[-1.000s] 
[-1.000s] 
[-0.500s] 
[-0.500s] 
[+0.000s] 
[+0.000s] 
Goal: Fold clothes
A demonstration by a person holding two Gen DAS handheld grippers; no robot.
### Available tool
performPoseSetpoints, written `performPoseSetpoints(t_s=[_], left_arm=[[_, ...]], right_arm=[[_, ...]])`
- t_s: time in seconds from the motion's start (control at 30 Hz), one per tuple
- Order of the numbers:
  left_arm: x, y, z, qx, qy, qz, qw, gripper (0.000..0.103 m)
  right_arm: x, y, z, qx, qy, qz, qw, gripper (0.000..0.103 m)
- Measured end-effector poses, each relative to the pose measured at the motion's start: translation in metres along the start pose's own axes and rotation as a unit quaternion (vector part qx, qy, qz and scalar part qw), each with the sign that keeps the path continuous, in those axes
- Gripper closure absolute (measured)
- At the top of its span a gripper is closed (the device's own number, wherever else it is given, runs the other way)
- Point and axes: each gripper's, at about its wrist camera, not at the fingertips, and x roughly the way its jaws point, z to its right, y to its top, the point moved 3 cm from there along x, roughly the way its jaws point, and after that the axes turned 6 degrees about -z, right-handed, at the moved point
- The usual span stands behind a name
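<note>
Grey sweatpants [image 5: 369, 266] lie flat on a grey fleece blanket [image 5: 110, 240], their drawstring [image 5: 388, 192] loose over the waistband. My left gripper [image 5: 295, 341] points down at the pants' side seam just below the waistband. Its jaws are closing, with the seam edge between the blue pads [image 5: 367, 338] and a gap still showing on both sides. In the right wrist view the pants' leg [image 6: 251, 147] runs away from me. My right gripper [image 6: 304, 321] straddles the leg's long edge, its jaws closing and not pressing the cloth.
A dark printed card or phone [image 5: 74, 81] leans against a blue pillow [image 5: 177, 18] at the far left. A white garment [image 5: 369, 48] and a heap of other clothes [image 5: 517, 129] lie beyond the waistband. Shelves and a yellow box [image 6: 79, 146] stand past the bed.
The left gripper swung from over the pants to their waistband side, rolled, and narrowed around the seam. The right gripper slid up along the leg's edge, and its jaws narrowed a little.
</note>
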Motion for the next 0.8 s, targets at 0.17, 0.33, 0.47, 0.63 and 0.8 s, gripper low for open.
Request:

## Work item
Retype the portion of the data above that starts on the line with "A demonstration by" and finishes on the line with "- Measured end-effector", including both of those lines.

## Solution below
A demonstration by a person holding two Gen DAS handheld grippers; no robot.
### Available tool
performPoseSetpoints, written `performPoseSetpoints(t_s=[_], left_arm=[[_, ...]], right_arm=[[_, ...]])`
- t_s: time in seconds from the motion's start (control at 30 Hz), one per tuple
- Order of the numbers:
  left_arm: x, y, z, qx, qy, qz, qw, gripper (0.000..0.103 m)
  right_arm: x, y, z, qx, qy, qz, qw, gripper (0.000..0.103 m)
- Measured end-effector poses, each relative to the pose measured at the motion's start: translation in metres along the start pose's own axes and rotation as a unit quaternion (vector part qx, qy, qz and scalar part qw), each with the sign that keeps the path continuous, in those axes

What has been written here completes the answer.